Tubruk smiled as if he understood and reached out to stroke the bird’s long beak. Its energy seemed to have gone and it panted almost like a dog, revealing a slender tongue between the hard blades.

‘Poor thing,’ Tubruk muttered. ‘Looks terrified. What are you going to do with him?’

‘His name’s Zeus. We’re going to train him as a pet, like a hawk.’

Tubruk shook his head once, slowly. ‘You can’t train a wild bird, boys. A hawk is raised from a chick by an expert and even they stay wild. The best trainer can lose one every now and then if it flies too far from him. Zeus is fully grown. If you keep him, he’ll die.’

‘We can use one of the old chicken coops,’ Gaius insisted. ‘There’s nothing in there now. We’ll feed him and fly him on a string.’

Tubruk snorted. ‘Do you know what a wild bird does if you keep him locked up? He can’t stand walls around him. Especially a tiny space like one of the chicken coops. It will break his spirit and, day by day, he will pull his own feathers out in misery. He won’t eat, he’ll just hurt himself until he dies. Zeus here will choose death over captivity. The kindest thing you can do for him is to let him go. I don’t think you could have caught him unless he was sick, so he might be dying anyway, but at least let him spend his last days in the woods and the air, where he belongs.’

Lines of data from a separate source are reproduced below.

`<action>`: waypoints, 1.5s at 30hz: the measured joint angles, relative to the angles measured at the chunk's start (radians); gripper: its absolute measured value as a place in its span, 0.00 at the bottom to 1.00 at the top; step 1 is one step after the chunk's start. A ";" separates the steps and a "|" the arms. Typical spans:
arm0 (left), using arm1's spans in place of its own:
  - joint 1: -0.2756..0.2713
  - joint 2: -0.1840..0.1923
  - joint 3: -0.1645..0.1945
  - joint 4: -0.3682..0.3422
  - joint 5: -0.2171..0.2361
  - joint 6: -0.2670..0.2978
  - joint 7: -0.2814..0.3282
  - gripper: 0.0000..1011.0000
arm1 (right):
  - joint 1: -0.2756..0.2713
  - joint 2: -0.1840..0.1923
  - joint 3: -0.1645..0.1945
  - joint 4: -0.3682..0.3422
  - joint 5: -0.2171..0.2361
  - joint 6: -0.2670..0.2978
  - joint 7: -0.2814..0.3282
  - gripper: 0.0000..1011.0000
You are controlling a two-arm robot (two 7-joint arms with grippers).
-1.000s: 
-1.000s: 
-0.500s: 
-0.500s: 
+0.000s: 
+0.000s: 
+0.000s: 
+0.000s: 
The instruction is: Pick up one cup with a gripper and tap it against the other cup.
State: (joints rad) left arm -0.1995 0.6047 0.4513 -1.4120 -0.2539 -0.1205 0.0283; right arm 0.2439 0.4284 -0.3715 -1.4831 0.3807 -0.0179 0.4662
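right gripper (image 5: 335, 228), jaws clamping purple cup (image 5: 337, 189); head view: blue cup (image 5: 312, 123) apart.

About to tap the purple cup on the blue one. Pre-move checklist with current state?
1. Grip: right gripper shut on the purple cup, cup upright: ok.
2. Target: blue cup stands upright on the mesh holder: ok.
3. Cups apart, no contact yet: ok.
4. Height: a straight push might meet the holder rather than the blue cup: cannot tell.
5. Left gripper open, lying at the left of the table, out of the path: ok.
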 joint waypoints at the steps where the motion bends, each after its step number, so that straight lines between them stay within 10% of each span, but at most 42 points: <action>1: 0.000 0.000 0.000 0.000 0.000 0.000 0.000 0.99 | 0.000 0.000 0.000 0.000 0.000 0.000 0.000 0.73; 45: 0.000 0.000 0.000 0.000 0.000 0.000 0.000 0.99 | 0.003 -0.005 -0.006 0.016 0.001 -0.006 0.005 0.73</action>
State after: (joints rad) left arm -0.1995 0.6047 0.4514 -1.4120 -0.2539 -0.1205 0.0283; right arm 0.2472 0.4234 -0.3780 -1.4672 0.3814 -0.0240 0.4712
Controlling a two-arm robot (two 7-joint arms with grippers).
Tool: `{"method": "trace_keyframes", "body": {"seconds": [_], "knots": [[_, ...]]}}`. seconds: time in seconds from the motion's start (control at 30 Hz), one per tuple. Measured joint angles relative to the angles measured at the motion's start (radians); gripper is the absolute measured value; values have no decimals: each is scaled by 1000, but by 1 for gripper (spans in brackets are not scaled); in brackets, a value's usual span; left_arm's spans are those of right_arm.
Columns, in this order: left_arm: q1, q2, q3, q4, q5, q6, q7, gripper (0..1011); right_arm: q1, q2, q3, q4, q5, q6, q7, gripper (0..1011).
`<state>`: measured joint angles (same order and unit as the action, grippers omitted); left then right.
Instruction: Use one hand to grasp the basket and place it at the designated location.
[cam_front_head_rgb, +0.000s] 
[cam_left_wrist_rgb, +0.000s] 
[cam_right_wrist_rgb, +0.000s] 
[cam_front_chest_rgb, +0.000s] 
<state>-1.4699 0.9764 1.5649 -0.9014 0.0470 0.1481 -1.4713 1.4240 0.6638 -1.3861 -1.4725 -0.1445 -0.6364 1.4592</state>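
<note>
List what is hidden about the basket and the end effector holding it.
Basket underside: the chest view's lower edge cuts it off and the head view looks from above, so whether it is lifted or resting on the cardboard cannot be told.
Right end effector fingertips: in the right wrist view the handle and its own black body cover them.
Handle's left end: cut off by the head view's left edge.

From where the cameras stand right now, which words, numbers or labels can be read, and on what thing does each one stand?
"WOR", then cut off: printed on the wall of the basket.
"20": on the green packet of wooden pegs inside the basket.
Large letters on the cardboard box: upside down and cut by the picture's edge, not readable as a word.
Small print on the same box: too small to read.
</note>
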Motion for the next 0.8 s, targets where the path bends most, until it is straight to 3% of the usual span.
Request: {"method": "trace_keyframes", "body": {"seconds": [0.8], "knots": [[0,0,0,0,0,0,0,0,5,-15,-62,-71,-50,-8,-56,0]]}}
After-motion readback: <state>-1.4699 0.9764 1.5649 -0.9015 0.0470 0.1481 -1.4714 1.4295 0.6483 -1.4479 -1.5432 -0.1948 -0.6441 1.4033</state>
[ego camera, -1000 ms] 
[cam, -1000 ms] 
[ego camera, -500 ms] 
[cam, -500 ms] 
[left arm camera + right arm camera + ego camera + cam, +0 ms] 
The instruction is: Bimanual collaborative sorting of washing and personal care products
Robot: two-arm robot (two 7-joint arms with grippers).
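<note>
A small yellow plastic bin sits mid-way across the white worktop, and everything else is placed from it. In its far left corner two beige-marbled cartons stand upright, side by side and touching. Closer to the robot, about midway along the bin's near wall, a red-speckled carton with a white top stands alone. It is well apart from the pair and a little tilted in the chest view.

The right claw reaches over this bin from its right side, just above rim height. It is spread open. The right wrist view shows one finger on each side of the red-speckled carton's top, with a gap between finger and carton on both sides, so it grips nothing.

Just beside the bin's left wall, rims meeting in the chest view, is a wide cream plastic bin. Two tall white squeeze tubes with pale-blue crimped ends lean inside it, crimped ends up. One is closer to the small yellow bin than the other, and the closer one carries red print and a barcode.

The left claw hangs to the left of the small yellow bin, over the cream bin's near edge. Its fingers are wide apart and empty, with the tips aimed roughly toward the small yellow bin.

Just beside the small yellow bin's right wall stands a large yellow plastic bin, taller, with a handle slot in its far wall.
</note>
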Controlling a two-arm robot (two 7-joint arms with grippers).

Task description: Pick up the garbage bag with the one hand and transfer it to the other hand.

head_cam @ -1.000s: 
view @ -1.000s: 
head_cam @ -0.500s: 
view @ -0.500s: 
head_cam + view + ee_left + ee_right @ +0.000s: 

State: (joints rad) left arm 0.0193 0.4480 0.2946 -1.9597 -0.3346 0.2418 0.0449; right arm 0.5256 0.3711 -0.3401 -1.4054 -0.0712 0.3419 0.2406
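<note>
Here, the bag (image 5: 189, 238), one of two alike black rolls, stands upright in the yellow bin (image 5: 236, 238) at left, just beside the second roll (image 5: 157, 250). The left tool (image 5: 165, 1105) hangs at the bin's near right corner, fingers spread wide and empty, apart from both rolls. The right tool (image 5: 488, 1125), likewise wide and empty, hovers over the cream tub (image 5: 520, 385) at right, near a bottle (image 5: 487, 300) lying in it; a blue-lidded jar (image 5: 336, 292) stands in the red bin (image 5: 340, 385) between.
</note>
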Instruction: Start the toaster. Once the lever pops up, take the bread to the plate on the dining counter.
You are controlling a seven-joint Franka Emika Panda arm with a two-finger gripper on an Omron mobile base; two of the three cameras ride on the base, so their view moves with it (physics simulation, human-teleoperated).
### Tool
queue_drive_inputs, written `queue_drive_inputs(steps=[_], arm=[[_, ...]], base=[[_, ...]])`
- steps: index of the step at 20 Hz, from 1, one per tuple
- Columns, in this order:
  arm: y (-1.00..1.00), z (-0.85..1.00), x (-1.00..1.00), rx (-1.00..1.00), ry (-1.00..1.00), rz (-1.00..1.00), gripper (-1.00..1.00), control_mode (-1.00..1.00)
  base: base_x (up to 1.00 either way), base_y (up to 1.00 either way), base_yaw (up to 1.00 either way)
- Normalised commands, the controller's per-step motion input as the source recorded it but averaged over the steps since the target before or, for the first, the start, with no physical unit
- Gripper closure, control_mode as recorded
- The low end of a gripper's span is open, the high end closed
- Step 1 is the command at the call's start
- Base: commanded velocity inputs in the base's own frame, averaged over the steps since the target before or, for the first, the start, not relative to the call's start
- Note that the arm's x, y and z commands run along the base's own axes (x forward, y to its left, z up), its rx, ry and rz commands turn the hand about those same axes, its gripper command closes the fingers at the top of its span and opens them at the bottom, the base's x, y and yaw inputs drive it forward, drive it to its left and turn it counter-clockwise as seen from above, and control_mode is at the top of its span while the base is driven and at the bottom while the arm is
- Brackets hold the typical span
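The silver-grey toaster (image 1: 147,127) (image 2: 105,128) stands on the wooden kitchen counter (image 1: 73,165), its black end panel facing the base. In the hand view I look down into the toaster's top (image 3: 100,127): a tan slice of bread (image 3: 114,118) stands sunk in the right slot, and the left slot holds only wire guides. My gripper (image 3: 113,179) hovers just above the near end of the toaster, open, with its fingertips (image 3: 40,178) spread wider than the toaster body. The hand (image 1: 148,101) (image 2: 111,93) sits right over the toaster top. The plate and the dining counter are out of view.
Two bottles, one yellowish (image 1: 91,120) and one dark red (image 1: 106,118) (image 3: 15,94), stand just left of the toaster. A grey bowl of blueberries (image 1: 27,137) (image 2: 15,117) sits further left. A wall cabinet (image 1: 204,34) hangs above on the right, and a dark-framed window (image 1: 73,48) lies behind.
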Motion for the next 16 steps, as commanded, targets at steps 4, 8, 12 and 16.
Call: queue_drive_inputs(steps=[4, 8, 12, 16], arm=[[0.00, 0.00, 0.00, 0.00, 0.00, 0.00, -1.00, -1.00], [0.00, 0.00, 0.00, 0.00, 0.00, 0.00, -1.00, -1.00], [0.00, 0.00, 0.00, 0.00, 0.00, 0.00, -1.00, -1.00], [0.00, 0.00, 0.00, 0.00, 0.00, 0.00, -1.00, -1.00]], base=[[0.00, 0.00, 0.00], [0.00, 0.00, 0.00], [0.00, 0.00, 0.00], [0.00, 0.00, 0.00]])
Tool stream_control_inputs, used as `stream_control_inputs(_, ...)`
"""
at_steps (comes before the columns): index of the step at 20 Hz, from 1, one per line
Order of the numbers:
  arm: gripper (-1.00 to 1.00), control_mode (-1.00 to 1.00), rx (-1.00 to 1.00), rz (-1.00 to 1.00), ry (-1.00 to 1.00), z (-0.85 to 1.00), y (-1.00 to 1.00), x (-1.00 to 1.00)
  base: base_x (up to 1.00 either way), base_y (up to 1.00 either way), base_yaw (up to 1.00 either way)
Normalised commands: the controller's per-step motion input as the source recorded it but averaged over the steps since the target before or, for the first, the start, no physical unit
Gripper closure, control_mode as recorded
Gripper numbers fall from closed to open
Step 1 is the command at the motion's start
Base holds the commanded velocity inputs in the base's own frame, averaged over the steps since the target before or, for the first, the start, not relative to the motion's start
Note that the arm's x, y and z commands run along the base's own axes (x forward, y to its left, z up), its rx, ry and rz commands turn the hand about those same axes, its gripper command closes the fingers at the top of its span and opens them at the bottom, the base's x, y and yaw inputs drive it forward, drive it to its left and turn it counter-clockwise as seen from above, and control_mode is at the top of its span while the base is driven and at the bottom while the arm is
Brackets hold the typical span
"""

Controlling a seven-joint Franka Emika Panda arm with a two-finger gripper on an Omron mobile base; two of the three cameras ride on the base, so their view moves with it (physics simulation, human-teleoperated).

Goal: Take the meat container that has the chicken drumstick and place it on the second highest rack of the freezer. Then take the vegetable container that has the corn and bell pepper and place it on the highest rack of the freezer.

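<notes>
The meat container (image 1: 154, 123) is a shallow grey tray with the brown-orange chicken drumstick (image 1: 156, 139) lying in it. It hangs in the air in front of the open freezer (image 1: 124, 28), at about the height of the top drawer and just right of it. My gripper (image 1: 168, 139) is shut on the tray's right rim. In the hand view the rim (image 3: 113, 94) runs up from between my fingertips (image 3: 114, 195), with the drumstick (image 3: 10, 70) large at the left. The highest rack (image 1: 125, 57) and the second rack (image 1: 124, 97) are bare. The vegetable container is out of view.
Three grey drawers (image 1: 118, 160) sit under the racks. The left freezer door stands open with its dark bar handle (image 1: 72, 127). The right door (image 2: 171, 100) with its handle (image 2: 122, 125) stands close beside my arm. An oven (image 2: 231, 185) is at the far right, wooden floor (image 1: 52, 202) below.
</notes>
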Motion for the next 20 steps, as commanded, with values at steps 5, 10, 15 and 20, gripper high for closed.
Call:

‘But …’ Marcus fell silent, looking at the raven.

‘Come on,’ Tubruk said. ‘Let’s go out into the fields and watch him fly.’

Glumly, the boys looked at each other and followed him back out of the gates. Together, they stood gazing down the hill.

‘Set him free, boy,’ Tubruk said and something in his voice made them both look at him.

Marcus raised and opened his hands and Zeus heaved himself into the air, spreading large black wings and fighting for height. He screamed frustration at them until he was just a dot in the sky over the woods. Then they saw him descend and disappear.

Tubruk reached out and held the necks of the two boys in his rough hands.

‘A noble act. Now there are a number of chores to do and I couldn’t find you earlier, so they’ve piled up waiting for your attention. Inside.’

He steered the boys through the gate into the courtyard, taking a last look over the fields towards the woods before he followed them.